The last 30 years, prior to Russia’s war against Ukraine and the democratic world, were marked by a “Golden age” for humanity. Decades of prosperity, comfort, and progress amidst the absence of global wars. With the rapid development of free trade, entrepreneurship, industry, investment, and the media market, growth in global household prosperity reached a level one could only have dreamt of just half a century ago.
All this happened because of the victory in the Cold War of the U.S.-led democratic world over the totalitarian bloc of the USSR-orchestrated and led Warsaw Pact. Thanks to this victory, all trading barriers fell and the world is no longer divided between the centers of monopolistic power. Unprecedented opportunities for unobstructed flows of capital, goods and labor are now available to boost the world economy and balance out development between societies.
Currently, all these achievements are being questioned by the autocratic regimes in Russia, China, and even Iran. The ultimatum, issued by the Moscow dictator Vladimir Putin to the civilized world last December, and his declaration of war are attempts to reconsider the outcomes of the Cold War and take the world back to the 1980s. The Russian Fuehrer and his allies want to erase all global achievements made in the last few decades and throw the planet into a civilizational crisis.

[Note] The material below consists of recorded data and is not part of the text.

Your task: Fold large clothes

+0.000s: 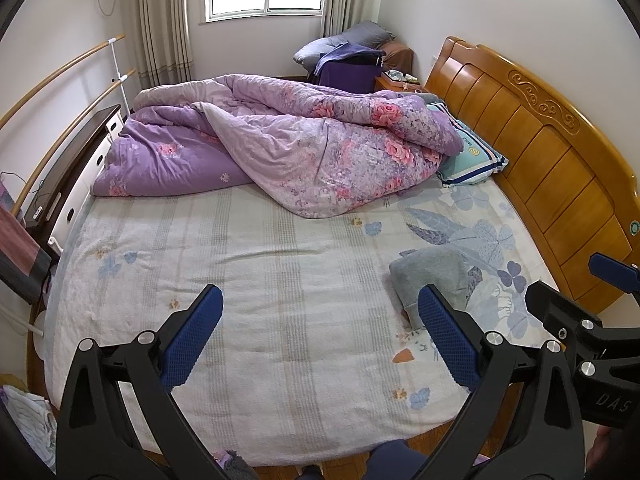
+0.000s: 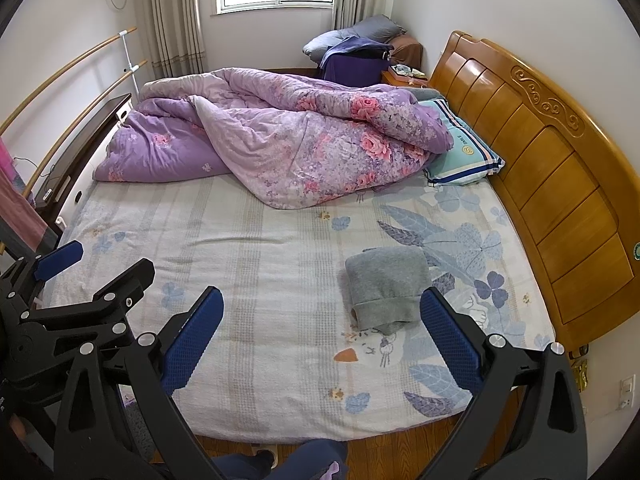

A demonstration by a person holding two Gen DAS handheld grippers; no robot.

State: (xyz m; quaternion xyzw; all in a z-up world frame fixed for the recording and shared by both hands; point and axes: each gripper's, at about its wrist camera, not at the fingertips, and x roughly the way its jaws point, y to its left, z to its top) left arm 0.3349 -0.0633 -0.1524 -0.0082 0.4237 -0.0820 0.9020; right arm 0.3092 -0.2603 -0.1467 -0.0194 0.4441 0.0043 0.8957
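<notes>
While folded, grey garment [image 2: 387, 289] beyond right gripper [image 2: 322, 332] (untouched)

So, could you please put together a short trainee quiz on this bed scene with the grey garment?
1. True or false: the grey garment lies already folded on the bed sheet.
2. Which is nearer the headboard: A the garment, B the purple quilt's dark end?
3. Fill in: both the left gripper and the right gripper are ____.

Key: 1 true; 2 A; 3 open.

Glossy wood headboard [image 2: 560, 168]; matt cloth garment [image 2: 388, 280].
</notes>
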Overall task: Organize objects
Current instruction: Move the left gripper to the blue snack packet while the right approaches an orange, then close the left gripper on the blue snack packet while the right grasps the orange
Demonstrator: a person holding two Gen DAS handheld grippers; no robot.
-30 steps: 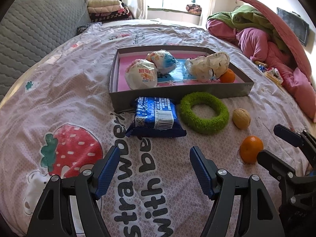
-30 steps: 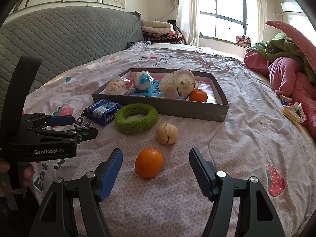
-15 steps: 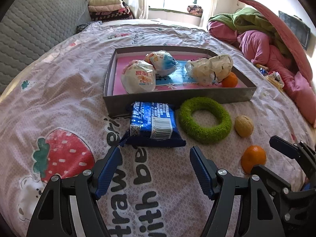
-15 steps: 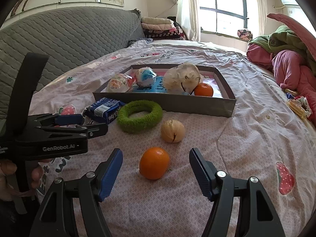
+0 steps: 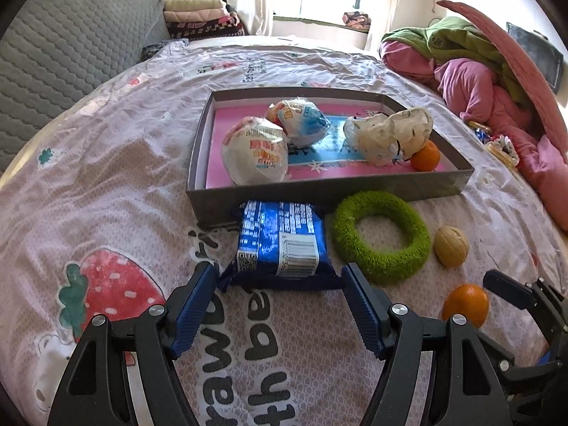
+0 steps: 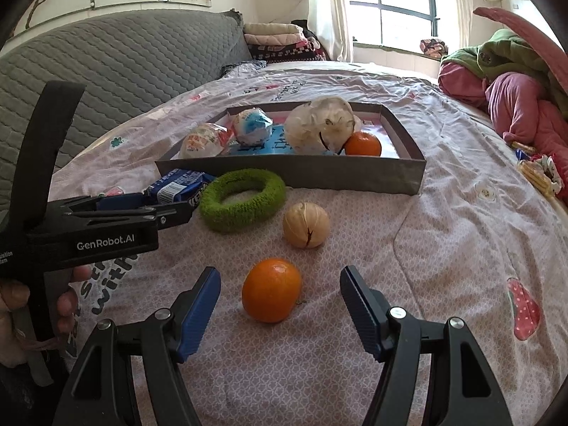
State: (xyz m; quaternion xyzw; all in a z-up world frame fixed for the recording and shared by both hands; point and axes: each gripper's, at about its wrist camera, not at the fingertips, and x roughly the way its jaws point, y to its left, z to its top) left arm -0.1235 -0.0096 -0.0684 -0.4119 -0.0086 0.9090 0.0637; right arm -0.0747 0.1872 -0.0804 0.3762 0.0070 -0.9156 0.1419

The West assumed it had won the Cold War, demolishing the Soviet “evil empire,” but, apparently, failed to tie up loose ends. Now, the “Soviet-Russian empire,” reborn with the tacit support of China, is attempting to set the world back decades and restore the “iron curtain,” defying the principles of global security and global trade. The authoritarian regimes of the East are trying to return the world to the past – the age of empires, the Cold War, bipolar world order, and the monopoly on decision-making through the capitals of global zones of influence.
The United States and its allies benefited the most from the victory in the Cold War in the 1990s. They may also lose the current battle unless they fight back against these frantic dictators. If authoritarian regimes feel the taste of power and impunity, they will blackmail the West and affect democratic decision-making, plunging the world into the abyss of madness. The military, nuclear, and food crisis blackmail will only exacerbate.
It would be too naive to assume that these fundamental geopolitical shifts have nothing to do with common people. In the event that the competitive principles in the global economy and security system collapse, these people in particular will face all the damage. The victory of autocracy would usher in a major income fall, inflation, and soaring utility bills for the U.S. and the remaining democratic countries. The overall drop in living standards would be comparable with that of the Great Depression in the 1930s. Compared to this, current economic issues would seem to be an era of stability.
The prosperous world we all got used to would collapse with the defeat of democracy in this war. The U.S. would lose its status as a superpower and silently accept the Cold War’s comeback, crossing out the achievements attained in 1991. Just a kind reminder of the consequences of Europe’s agreement to reconsider WWI outcomes and the provisions stipulated in the 1919 Treaty of Versailles, as initiated by fascist Fuehrer Adolf Hitler. Not to mention all the shame and an even more destructive war that lay ahead.
On the other hand, the victory of the democratic order would provide the U.S. and the West with new and unimagined opportunities in trade and diplomacy. Russia’s defeat and its subsequent dissolution into several independent states may give the West an abundance of competitive and reliable partners, energy suppliers, and new markets of about 200 million consumers in place of one controversial and aggressive monopolist. After the victory, the West would receive unique access to the natural riches of Russia’s former colonies, which are currently being exploited by China.
This war will end only with the total collapse of the “Russian Empire.” The path to victory goes both ways – either independent states are to be formed on the remnants of Russia and integrate into the global trading and security systems based on existing principles, or Russia is to be devoured by China, and its resources go to fuel Chinese expansionism.
The U.S. has to make the USSR fall once again and finish what it started in 1991. The key argument against Russia’s collapse regarding uncontrollable nuclear proliferation would not handle all the criticism. On the contrary, the territory of the “evil empire” might get real non-nuclear status, and the former USSR’s nuclear potential will finally be eliminated, posing no threat to the world.
The key moment in the recognition of the independence of new states located on current Russian territories is the handing over of nuclear weapons to the global community in exchange for security guarantees. The governments of the newly-formed states are to willingly give up their nuclear arsenal in exchange for legitimization and recognition of their regimes. The denuclearization of Ukraine, Belarus, and Kazakhstan in the post-Soviet era illustrates this point.
Victory over decrepit dictatorial regimes would present the U.S. as a guardian against the collapse of the global economy and the destruction of the global security system. This shared victory would also lay the foundation for peace and prosperity for decades ahead for U.S. residents and the rest of the global population. This had been verified by the collapse of the USSR back in 1991.
The views expressed in this opinion article are the author’s and not necessarily those of Kyiv Post.